Una sorta di “Excusatio non petita, accusatio manifesta” che arriva mascherata da endorsement.

Poi Impagliazzo ci dona la sua perla, quella che ha ispirato Pascale nella scelta degli uomini e di cui abbiamo già parlato: “Solo chi è incompetente ed in malafede può sostenere la tesi che chi ha preso più voti debba rappresentare elementi di capacità e di novità; i giovani devono avere la pazienza di apprendere e di saper aspettare. Del resto anche Silvio Aniello ha preso tanti voti e con quale coraggio si affiderebbe un ruolo di responsabilità e di competenza ad un incapace e sprovveduto come lui, che ha costruito il suo consenso elettorale con la consegna a domicilio di pannolini e pannoloni? Se, come si prospetta, gli assessori saranno Giovanni Zavota, il dottor Giacinto Calise, l’arch. Carla Tufano e, come esterno, l’avv. Leonardo Mennella, a tutta prima, sembra una scelta oculata e di buon senso, considerata la competenza e l’onestà intellettuale dei prescelti”.

Ma Carla Tufano non è una giovane che deve “avere la pazienza di apprendere e di saper aspettare”? Siamo un po’ confusi. Vuoi vedere che il “Norberto Bobbio” del pascalesimo è in confusione? Possibile. E quale onestà intellettuale avrebbe mai Zavota? Quella della somma urgenza Cava Scialicco? Quella dei famosi lavori edili? Quella che lo vede sempre più presente all’ufficio anagrafe di Casamicciola?

Peccato, però, che la potenziale giunta di Lacco Ameno, nella sua maggior parte, non sia stata scelta dai cittadini di Lacco Ameno. Peccato che il voto abbia espresso un’altra classe dirigente. Ma è evidente che per Pascale e il suo mentore, il voto dei lacchesi conta ben poco. Se avesse avuto valore, infatti, Leonardo Mennella sarebbe rimasto ad avare incarichi legali e alzare la manina in consiglio comunale.

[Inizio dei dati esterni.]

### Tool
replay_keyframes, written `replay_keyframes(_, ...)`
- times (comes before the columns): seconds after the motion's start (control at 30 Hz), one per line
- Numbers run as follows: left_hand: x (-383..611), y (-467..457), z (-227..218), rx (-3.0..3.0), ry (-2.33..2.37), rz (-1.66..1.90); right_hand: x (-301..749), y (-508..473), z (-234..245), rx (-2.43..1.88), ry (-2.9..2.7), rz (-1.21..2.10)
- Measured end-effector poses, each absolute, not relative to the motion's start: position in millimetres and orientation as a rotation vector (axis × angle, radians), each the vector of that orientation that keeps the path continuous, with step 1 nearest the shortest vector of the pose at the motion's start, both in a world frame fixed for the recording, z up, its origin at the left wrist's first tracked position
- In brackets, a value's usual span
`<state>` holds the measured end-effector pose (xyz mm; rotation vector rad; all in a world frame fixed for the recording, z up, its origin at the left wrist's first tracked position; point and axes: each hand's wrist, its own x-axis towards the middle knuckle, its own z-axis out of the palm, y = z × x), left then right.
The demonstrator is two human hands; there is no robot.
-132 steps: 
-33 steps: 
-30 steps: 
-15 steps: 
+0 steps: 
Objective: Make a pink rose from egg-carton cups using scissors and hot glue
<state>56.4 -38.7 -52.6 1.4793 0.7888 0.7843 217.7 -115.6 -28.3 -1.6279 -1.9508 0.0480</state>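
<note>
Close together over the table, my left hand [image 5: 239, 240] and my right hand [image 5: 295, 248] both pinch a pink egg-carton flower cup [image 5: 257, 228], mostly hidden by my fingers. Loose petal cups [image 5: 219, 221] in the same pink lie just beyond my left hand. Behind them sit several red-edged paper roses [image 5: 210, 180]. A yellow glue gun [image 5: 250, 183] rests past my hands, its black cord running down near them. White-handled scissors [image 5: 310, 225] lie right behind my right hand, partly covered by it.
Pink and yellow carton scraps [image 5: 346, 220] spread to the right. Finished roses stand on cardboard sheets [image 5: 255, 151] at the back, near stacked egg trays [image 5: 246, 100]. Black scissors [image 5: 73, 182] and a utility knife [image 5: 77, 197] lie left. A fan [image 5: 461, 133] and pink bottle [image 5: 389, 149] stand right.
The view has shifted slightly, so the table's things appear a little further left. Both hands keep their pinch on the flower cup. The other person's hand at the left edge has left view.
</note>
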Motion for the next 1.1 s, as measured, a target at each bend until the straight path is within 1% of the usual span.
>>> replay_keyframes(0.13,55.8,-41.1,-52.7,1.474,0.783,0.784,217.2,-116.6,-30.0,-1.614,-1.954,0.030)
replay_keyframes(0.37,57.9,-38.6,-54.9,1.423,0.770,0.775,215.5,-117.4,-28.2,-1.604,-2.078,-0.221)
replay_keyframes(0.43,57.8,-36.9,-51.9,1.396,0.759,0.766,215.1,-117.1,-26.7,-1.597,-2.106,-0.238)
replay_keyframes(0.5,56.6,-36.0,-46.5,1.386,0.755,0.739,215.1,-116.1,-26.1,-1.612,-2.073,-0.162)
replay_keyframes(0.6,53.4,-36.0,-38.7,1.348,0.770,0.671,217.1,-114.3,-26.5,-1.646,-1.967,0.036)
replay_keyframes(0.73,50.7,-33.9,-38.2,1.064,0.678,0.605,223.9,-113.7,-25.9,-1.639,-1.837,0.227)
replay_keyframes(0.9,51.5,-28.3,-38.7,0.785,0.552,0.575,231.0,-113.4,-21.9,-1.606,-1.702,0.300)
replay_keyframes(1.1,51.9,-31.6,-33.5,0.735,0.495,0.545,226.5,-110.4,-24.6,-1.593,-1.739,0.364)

Ma veniamo alla conclusione di Impagliazzo «Evidentemente, i pennivendoli del dispari sognavano un’amministrazione comunale capeggiata dall’onnipotente satrapo dei giorni nostri con quattro assessori, come Silvio Aniello, il figlio del tappo, il tabaccaio di piazza Rosario ed Aurelio De Luise o, chi per lui, qualche volpone che ha lavorato, con pochi profitti, dietro le quinte. La maggioranza del popolo lacchese, però, ha sancito con chiarezza e senza indugi che devono aspettare i canonici cinque anni”.

In verità, caro Bobbio de’ no’ altri, se proprio devo sognare, beh, allora sogno il comune unico dell’isola d’Ischia. E, perché no, con mio un ruolo di rilievo. Per Lacco Ameno, invece, mi sarebbe bastato quello che ha deciso il popolo di Lacco Ameno nelle urne. I lacchesi hanno affidato il loro voto a Giovanni De Siano, Piero Monti e Dante De Luise. Non certo a Giacinto Calise e Leonardo Mennella.

Vuoi vedere che alla fine ho più speranza io in un cambio radicale e fiducia in Monti, De Siano e De Luise che voi marpioni con Pascale? Potete continuare a dire quello che volete, potete continuare a raccontare di somme che vanno e che vengono, alla fine resterete, sempre, commensali, scartati, di Domenico De Siano.